RIYADH, Saudi Arabia (AP) — President Barack Obama is considering allowing shipments of new air defense systems to the Syrian opposition, a U.S. official said Friday, as Obama sought to reassure Saudi Arabia's king that the U.S. is not taking too soft a stance in Syria and other Mideast conflicts.
President Barack Obama meets with Saudi King Abdullah at Rawdat Khuraim, Saudi Arabia, Friday, March 28, 2014. Rawdat Khuraim is a green oasis located 62 miles northwest of the capital city of Riyadh and King Abdullah's private desert encampment is located within Rawdat Khuraim. (AP Photo/Pablo Martinez Monsivais)
A key U.S. ally, Saudi Arabia would be likely to cheer a decision by Obama to allow the portable missile launchers into Syria. Saudi officials were dismayed when Obama scrapped plans last year to launch a strike against Syrian President Bashar Assad, and they have been pressing the White House on the issue. The Saudis could play a direct role in sending the systems, known as "manpads," to the rebels fighting Assad's forces.
Manpads are compact missile launchers with the range and explosive power to attack low-flying planes and helicopters. U.S. officials have estimated the Syrian government has thousands.
Word of Obama's potential shift came as Obama was paying a visit to Saudi King Abdullah's desert oasis at the conclusion of a weeklong, four-country trip. The aging monarch has been nervously watching Washington's negotiations with Iran and other U.S. policy developments in the Middle East.
Obama's Marine One helicopter kicked up clouds of sand in his arrival at the king's desert camp outside the capital of Riyadh for a meeting with Abdullah. The president walked through a row of military guards to an ornate room featuring a massive crystal chandelier and took a seat next to the 89-year-old king, who was breathing with the help of an oxygen tank.
Secretary of State John Kerry sat at the president's side for the visit — Obama's third official meeting with the king in six years. They met for nearly two hours before Obama and his aides left the compound after dusk.
Despite its decades-long alliance with the United States, Saudi's royal family has become increasingly anxious in recent years over Obama's nuclear talks with Iran and his tepid involvement in the Syrian civil war. During Obama's evening meetings with the king, the president's task was to reassure Saudi Arabia that the U.S. is not abandoning Arab interests despite troop withdrawals from Iraq and Afghanistan, greater energy independence back home and nuclear talks with predominantly Persian Iran.

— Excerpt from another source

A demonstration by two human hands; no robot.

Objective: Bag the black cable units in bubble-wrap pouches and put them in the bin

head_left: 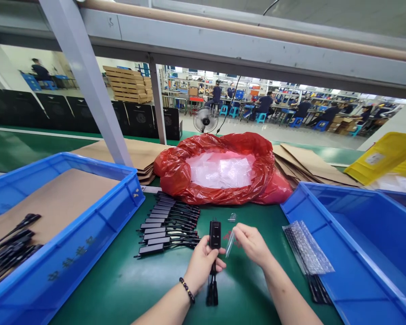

Allowing manpads to be delivered to Syrian rebels would mark a shift in strategy for the U.S., which until this point has limited its lethal assistance to small weapons and ammunition, as well as humanitarian aid. The U.S. has been grappling for ways to boost the rebels, who have lost ground in recent months, allowing Assad to regain a tighter grip on the war-weary nation.
As recently as February, the administration insisted Obama remained opposed to any shipments of manpads to the Syrian opposition. The U.S. has been concerned that the weaponry could fall into the wrong hands and possibly be used to shoot down a commercial airliner.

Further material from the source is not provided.